For every line below, output the text exactly and leave out images.

·····

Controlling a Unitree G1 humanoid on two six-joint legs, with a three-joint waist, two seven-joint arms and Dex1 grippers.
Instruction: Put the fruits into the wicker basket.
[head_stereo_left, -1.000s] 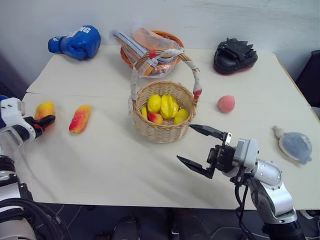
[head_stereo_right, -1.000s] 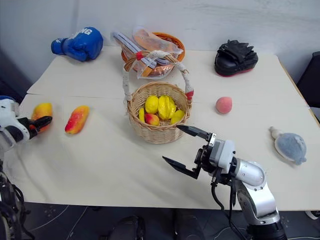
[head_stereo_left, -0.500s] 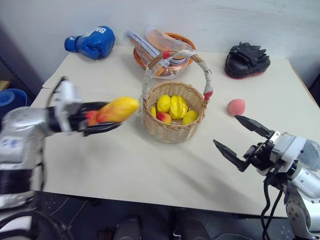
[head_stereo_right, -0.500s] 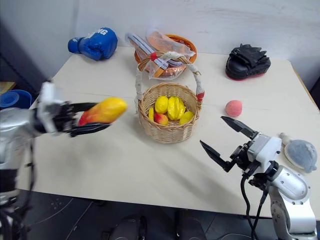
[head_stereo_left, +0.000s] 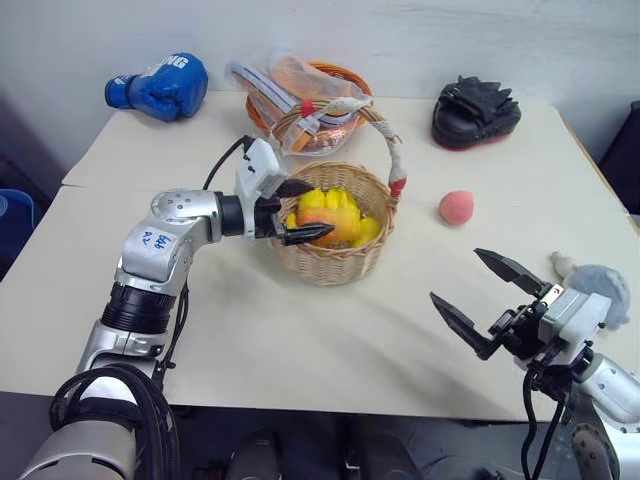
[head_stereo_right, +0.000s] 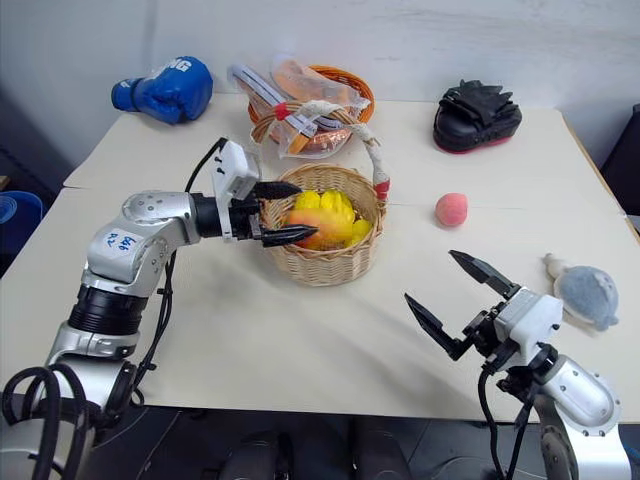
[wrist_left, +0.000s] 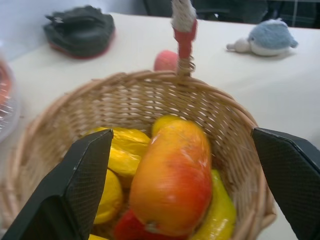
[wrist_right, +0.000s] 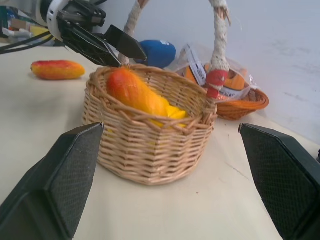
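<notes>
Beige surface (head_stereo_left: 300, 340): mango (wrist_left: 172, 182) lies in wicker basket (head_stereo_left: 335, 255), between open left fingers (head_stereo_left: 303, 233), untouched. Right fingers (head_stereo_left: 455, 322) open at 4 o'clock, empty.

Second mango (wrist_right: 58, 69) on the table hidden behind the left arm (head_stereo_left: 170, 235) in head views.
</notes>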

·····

**Problem solution**:
Controlling a Unitree G1 humanoid on two six-joint legs, with a three-joint waist, two seven-joint arms and Dex1 grippers.
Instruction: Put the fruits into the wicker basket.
[head_stereo_left, -1.000s] 
[head_stereo_right, -1.000s] 
[head_stereo_left, -0.500s] 
[head_stereo_right, -0.500s] 
[head_stereo_left, +0.000s] 
[head_stereo_right, +0.000s] 
[wrist_left, +0.000s] 
[wrist_right, +0.000s] 
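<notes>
Beige surface (head_stereo_left: 300, 340): mango (wrist_left: 172, 182) lies in wicker basket (head_stereo_left: 335, 255), between open left fingers (head_stereo_left: 303, 233), untouched. Right fingers (head_stereo_left: 455, 322) open at 4 o'clock, empty.

Second mango (wrist_right: 58, 69) on the table hidden behind the left arm (head_stereo_left: 170, 235) in head views.
</notes>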

This answer requires no additional content.